You don't have a tool box in the back of your truck? Where do you put all the rest of the stuff you carry? tools, spare parts and other stuff.


----------



## Meezer (Apr 3, 2010)

> You don't have a tool box in the back of your truck? Where do you put all the rest of the stuff you carry? tools, spare parts and other stuff.


Go to Menards, HD, Blowes etc., & buy a decent size Rubbermaid tote w/lid. You can put the gas can, tools, etc., in it. Bungee/strap it down. When you're done plowing, you take it out & stick it in your garage, shed, etc.,Thumbs Up


----------



## perrysee (Jul 30, 2009)

I use milk crate for gas cans and strap blowers to front of box. Bungy cord ramps down


----------



## Longae29 (Feb 15, 2008)

http://theliftsaver.com/ $545 plus installation

I remember this from sima show 2 years ago....
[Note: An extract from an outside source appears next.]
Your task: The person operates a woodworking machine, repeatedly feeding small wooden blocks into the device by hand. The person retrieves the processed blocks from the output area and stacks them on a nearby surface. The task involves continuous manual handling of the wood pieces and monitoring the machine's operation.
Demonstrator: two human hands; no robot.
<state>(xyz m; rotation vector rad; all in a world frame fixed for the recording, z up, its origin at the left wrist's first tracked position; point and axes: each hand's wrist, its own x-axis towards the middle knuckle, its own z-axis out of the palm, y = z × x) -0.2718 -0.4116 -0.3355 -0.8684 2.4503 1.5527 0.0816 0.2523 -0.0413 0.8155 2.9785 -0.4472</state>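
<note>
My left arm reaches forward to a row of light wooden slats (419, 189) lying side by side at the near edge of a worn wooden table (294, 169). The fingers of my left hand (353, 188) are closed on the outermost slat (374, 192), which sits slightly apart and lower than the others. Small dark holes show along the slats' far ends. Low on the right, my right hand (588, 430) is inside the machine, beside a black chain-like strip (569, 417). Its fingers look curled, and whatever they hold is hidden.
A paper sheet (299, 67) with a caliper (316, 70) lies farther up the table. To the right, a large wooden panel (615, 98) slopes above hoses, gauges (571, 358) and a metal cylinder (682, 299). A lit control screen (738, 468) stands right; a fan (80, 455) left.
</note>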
We all know what a plow looks like after driving down the road, can't imagine why you'd directly subject your snowblower to that but to each his own I guess.


----------



## cet (Oct 2, 2004)

Longae29;1507461 said:


> http://theliftsaver.com/ $545 plus installation
> 
> I remember this from sima show 2 years ago....
> 
> We all know what a plow looks like after driving down the road, can't imagine why you'd directly subject your snowblower to that but to each his own I guess.


The person that drempt that up must work in an office and has never plowed snow. Looks like a real PITA to me.


----------



## show-n-go (Feb 5, 2009)

How much more weight can you really put on the front of your truck? A snow blower that size isn;t the lightest thing in the world, that can't be safe or good for your plow or front end.


----------



## Mr.Markus (Jan 7, 2010)

cet;1507466 said:


> The person that drempt that up must work in an office and has never plowed snow. Looks like a real PITA to me.


I'm embarrased to say I have done this with a ratchet strap.


----------



## ScubaSteve728 (Jan 17, 2012)

i wouldnt mind building some kind of box to hold the sand bags or concrete blocks i plan on using for weight. anyone have pics of what they built/
i was thinking of somethg behid the wheel well and then that slides into the plastic 2x4 holders with like a small ramp for the blower to roll over.


----------



## SharpBlades (Sep 13, 2009)

I built a brace to hold my sandbags at the back of the bed. I. Will take a pic if that sounds like something that might help


----------



## Meezer (Apr 3, 2010)

SharpBlades;1507903 said:


> I built a brace to hold my sandbags at the back of the bed. I. Will take a pic if that sounds like something that might help


Sounds great, I'd love to see a picture of it


----------